Andrew Clare, financial economist, says the broad-based increase in prices across the globe has in many cases been underestimated because people have been looking at the wrong prices, or emphasising one set of prices over another.
A key example is oil, which, while it has almost doubled in price this year alone – before falling back in recent weeks – is still worth much less per barrel in real terms than during the oil price shocks of the 1970s.
Instead it is metals and shipping freight rates that are really spurring on global inflation, with freight rates up 275% since January 2002, and some steel prices doubled in the same period.
”Oil prices have stolen the headlines, but the real story is much bigger and has been going on for much longer,” Clare says.

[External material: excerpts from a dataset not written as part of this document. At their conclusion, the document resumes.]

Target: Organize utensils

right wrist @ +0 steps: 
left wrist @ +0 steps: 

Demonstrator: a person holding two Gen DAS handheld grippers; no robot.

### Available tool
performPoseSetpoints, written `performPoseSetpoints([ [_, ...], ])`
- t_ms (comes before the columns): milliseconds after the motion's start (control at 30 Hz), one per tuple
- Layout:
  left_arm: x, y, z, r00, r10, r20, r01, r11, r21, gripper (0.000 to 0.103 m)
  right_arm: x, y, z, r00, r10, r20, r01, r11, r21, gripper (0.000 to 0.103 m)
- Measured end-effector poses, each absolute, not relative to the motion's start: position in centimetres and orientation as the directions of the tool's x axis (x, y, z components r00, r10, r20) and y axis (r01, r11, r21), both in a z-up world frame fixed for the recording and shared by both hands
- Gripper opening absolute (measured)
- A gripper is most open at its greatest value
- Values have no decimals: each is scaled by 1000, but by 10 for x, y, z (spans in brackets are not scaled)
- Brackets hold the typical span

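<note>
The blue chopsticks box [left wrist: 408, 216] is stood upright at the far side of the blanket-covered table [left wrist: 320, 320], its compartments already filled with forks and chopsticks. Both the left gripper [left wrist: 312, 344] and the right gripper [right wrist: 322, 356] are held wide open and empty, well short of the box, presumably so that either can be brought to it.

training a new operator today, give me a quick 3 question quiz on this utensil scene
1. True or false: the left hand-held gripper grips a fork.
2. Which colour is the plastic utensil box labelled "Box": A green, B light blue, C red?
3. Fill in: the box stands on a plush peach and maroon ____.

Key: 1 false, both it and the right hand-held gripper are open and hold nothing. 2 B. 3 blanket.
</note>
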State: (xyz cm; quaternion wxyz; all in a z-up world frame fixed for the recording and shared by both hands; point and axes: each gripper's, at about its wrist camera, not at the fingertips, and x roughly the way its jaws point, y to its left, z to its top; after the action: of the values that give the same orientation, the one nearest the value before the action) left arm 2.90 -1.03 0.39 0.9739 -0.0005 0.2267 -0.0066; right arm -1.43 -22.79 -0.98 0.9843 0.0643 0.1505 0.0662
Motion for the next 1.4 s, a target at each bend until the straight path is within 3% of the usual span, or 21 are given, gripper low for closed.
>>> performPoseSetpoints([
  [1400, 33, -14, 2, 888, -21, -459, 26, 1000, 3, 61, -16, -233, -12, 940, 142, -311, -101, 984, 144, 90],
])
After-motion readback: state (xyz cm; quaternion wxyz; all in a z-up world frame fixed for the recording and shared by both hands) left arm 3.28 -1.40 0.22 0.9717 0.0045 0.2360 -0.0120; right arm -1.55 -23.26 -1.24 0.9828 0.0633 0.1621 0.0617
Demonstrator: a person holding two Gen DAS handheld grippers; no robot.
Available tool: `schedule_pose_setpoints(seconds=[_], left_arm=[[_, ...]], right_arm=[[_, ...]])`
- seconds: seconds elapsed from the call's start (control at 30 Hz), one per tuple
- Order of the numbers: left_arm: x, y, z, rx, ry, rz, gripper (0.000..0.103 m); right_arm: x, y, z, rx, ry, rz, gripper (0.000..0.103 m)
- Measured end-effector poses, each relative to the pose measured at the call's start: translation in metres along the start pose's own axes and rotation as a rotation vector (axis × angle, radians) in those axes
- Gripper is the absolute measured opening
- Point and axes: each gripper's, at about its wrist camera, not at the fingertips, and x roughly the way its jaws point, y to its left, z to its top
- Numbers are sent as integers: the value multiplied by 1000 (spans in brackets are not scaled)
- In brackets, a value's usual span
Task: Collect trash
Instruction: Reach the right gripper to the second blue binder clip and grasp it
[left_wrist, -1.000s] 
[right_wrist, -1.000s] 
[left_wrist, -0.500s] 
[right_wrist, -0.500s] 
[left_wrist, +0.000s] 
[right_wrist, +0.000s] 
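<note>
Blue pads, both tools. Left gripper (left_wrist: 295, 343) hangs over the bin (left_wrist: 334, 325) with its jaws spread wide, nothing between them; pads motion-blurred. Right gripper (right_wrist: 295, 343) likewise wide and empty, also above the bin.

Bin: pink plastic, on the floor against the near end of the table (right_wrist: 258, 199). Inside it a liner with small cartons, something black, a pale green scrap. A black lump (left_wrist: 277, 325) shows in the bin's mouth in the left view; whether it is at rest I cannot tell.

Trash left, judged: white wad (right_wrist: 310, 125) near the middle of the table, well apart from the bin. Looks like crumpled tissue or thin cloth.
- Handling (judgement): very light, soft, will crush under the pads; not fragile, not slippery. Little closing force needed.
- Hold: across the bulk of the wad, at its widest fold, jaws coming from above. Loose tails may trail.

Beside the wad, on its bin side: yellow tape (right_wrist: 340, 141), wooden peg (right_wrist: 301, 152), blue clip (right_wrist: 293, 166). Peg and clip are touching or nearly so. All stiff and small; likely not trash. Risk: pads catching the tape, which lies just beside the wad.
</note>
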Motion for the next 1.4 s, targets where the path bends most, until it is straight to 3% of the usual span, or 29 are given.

The effect for investors will certainly be felt in fixed income products such as bonds.
Here, however, yields will be differently affected by the different monetary approaches of the US, UK and Eurozone.
Most economists are looking at rates increases of another 1% in the UK within the next three quarters, and a rise to 2.25% in the key US rate.
Eurozone bonds could be the big winners especially if the European Central Bank does not put up rates – as is hoped due to lagging economic growth in the 12 member states.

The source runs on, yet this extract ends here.